[WHAT TO WORK ON]: A word-for-word copy of the data, pictures excluded, is what this task asks for.

[RAW DATA]:
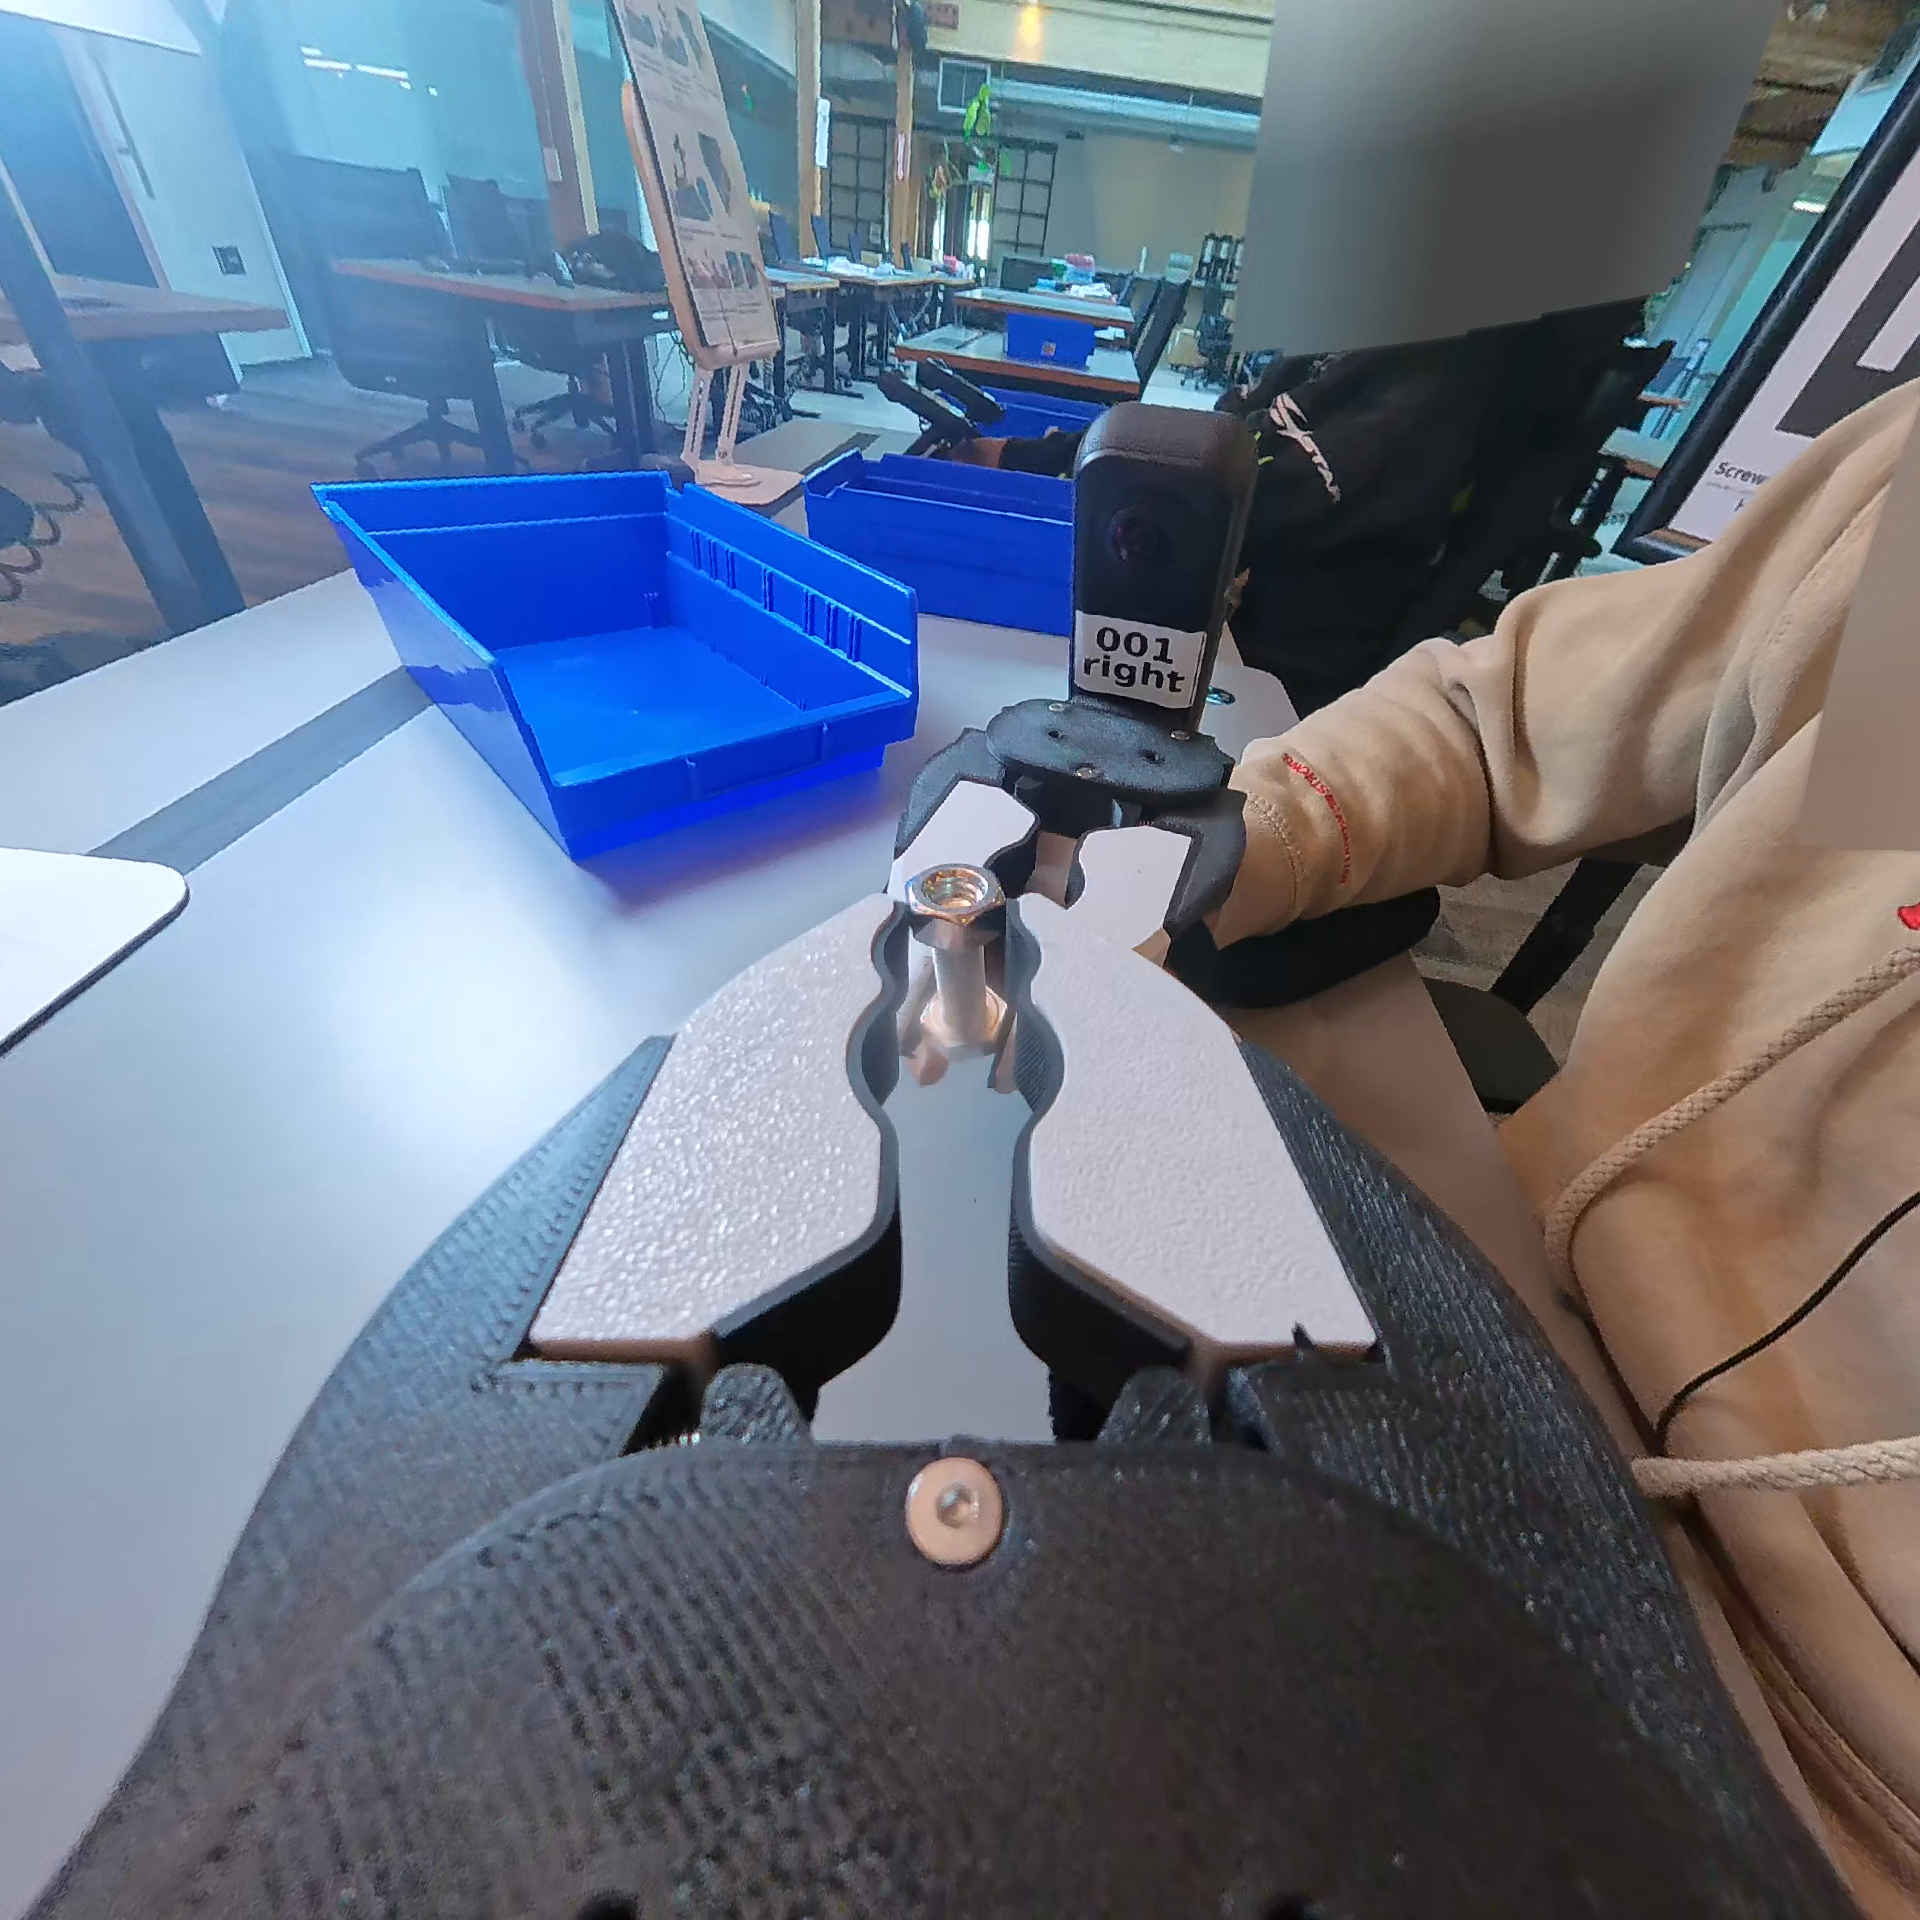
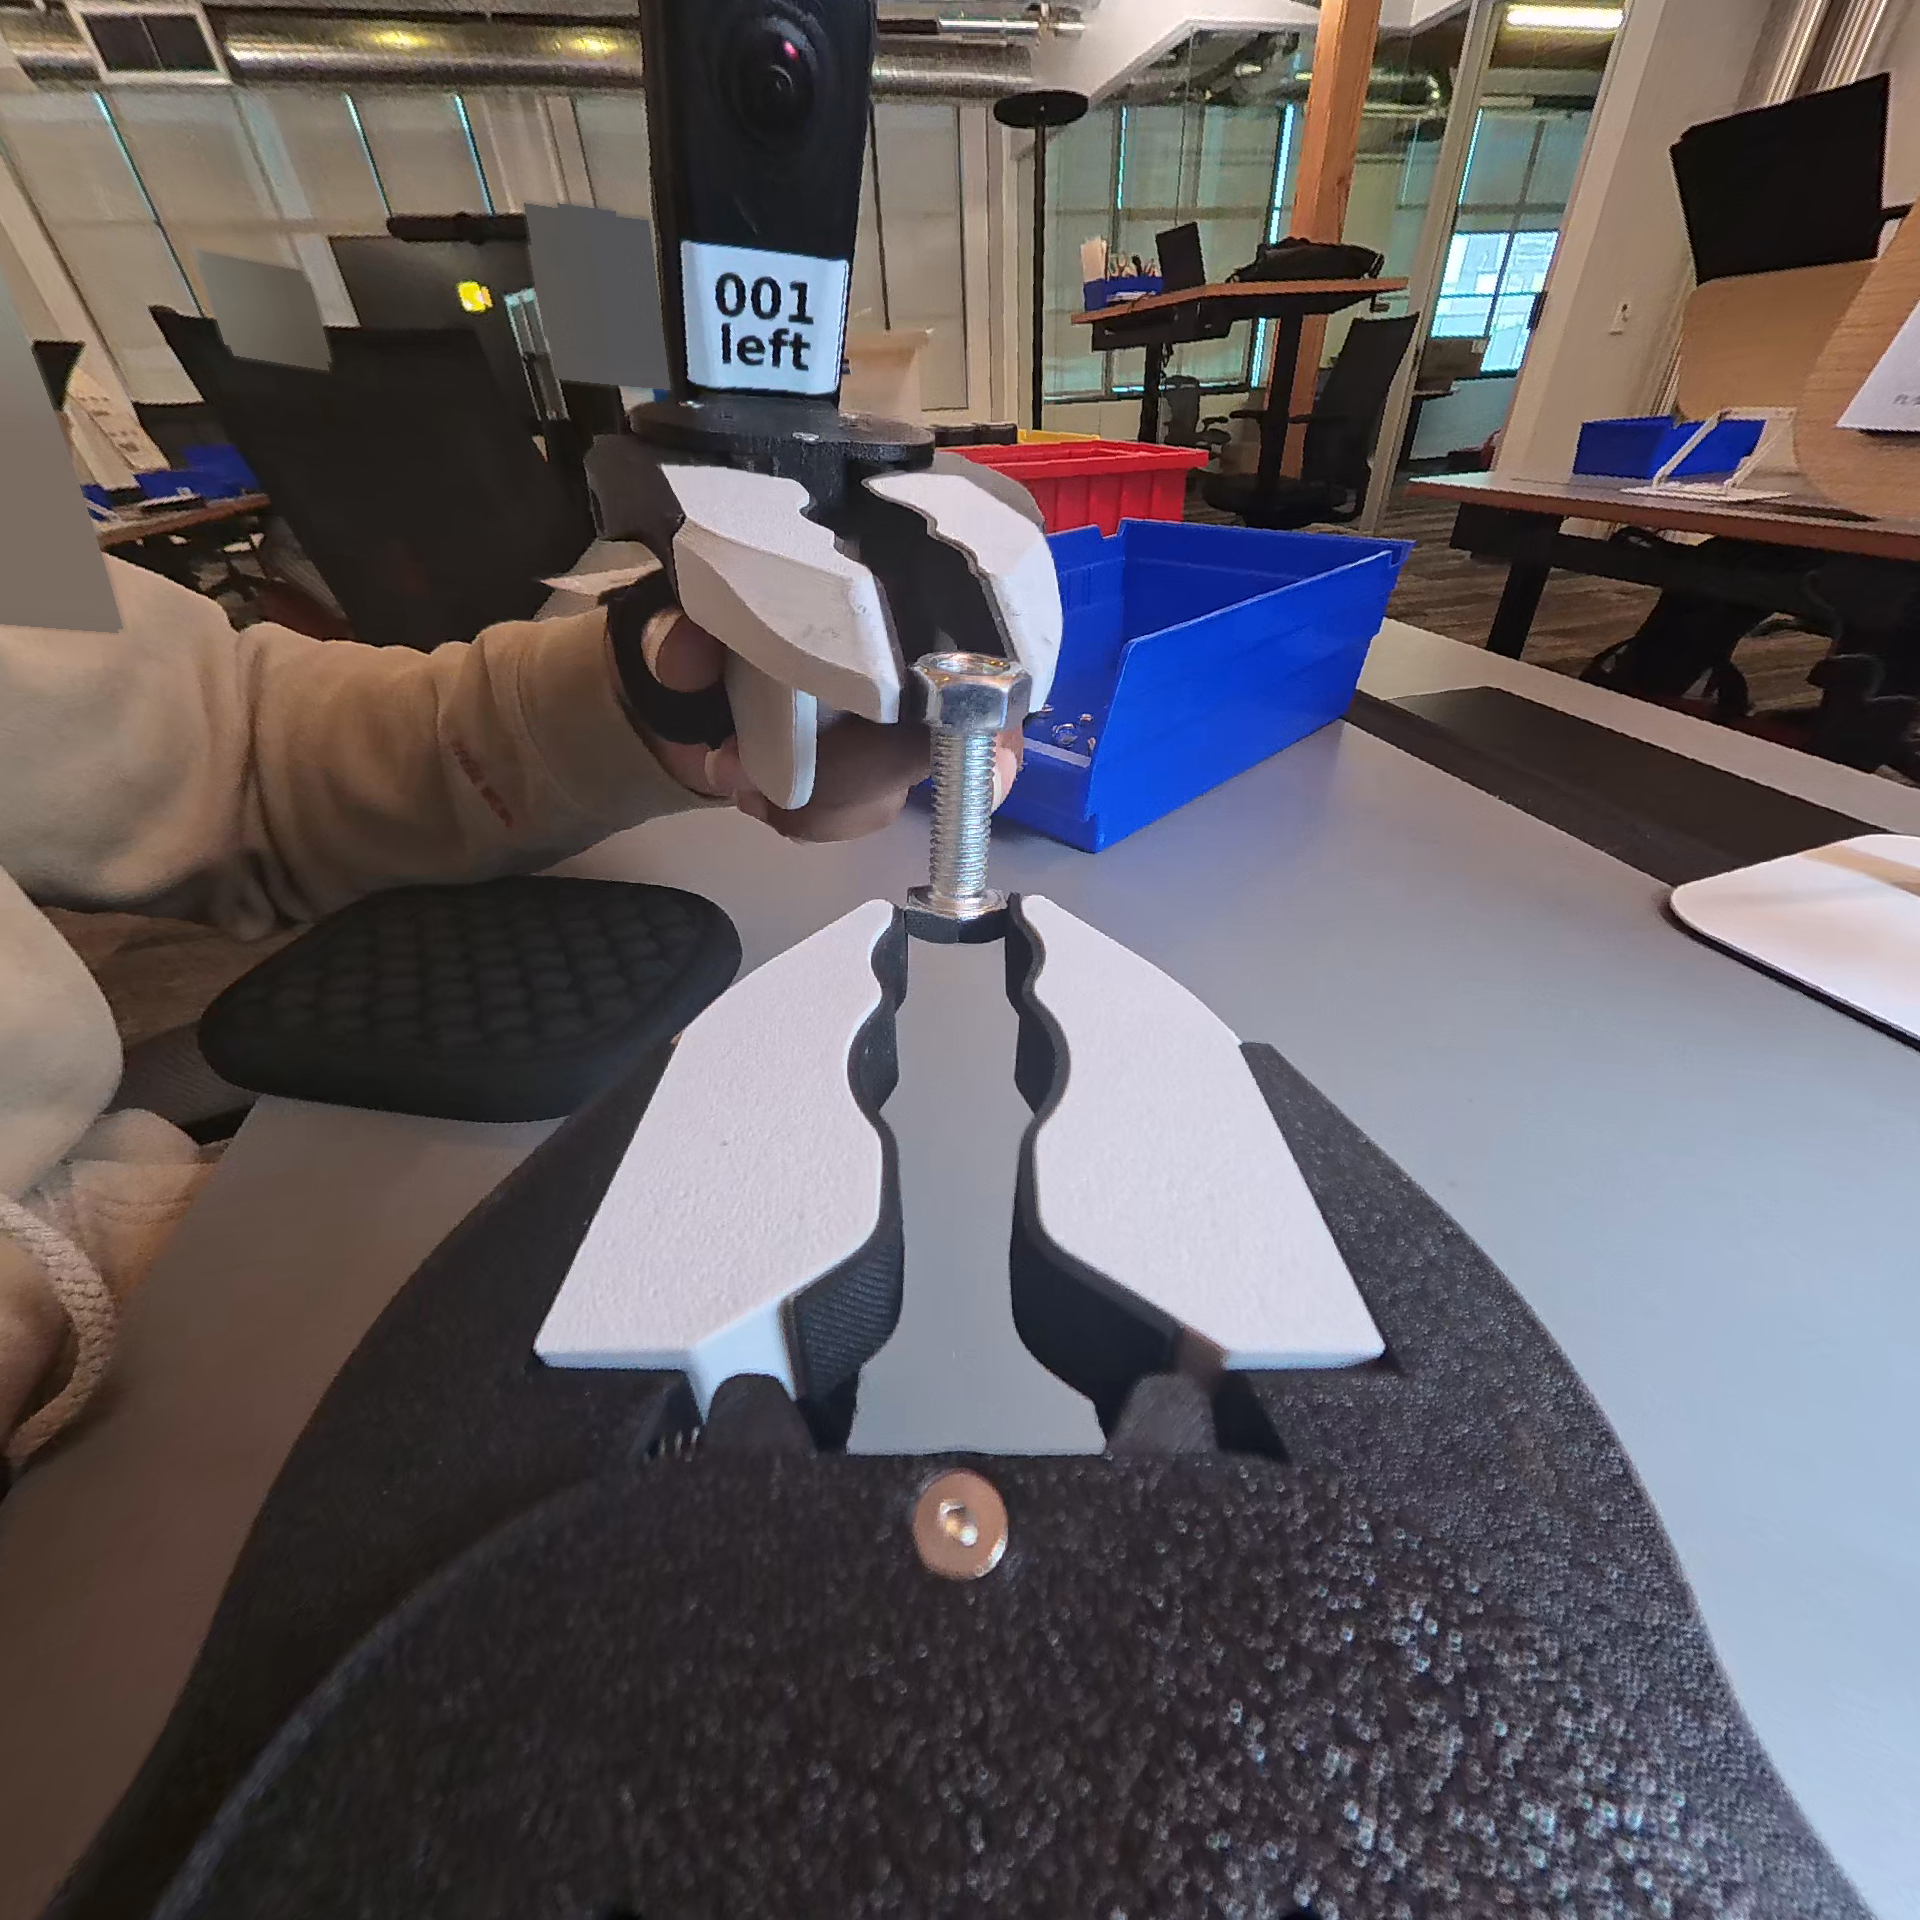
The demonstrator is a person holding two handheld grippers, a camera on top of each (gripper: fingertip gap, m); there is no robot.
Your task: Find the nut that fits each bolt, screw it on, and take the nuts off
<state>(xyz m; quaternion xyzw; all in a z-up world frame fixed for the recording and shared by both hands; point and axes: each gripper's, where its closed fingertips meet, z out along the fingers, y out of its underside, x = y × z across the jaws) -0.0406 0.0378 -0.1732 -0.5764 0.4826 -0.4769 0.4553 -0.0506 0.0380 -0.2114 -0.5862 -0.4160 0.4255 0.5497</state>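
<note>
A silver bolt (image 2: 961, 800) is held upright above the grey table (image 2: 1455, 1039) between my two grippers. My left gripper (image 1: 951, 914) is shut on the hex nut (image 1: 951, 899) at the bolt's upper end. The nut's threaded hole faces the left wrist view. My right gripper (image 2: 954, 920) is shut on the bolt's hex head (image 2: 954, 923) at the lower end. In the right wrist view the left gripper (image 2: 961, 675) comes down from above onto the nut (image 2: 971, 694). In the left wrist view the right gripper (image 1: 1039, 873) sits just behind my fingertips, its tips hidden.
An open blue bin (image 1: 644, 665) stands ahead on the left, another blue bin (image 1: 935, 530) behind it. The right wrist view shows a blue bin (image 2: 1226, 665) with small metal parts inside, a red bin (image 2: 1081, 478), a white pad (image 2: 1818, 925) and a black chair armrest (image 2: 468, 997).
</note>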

[OUTPUT BELOW]:
The demonstrator is a person holding two handheld grippers, a camera on top of each (gripper: fingertip gap, m); there is no robot.
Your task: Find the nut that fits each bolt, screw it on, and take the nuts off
<state>(xyz m; quaternion xyzw; all in a z-up world frame fixed for the recording and shared by both hands; point and axes: each gripper's, where its closed fingertips meet, z out along the fingers, y out of its underside, x = y × z across the jaws) -0.0406 0.0378 -0.1732 -0.5764 0.4826 -0.4769 0.4553 -0.0506 0.0380 -0.2114 -0.5862 -0.4160 0.4255 0.5497</state>
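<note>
A silver bolt (image 2: 961, 800) is held upright above the grey table (image 2: 1455, 1039) between my two grippers. My left gripper (image 1: 951, 914) is shut on the hex nut (image 1: 951, 899) at the bolt's upper end. The nut's threaded hole faces the left wrist view. My right gripper (image 2: 954, 920) is shut on the bolt's hex head (image 2: 954, 923) at the lower end. In the right wrist view the left gripper (image 2: 961, 675) comes down from above onto the nut (image 2: 971, 694). In the left wrist view the right gripper (image 1: 1039, 873) sits just behind my fingertips, its tips hidden.
An open blue bin (image 1: 644, 665) stands ahead on the left, another blue bin (image 1: 935, 530) behind it. The right wrist view shows a blue bin (image 2: 1226, 665) with small metal parts inside, a red bin (image 2: 1081, 478), a white pad (image 2: 1818, 925) and a black chair armrest (image 2: 468, 997).
</note>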

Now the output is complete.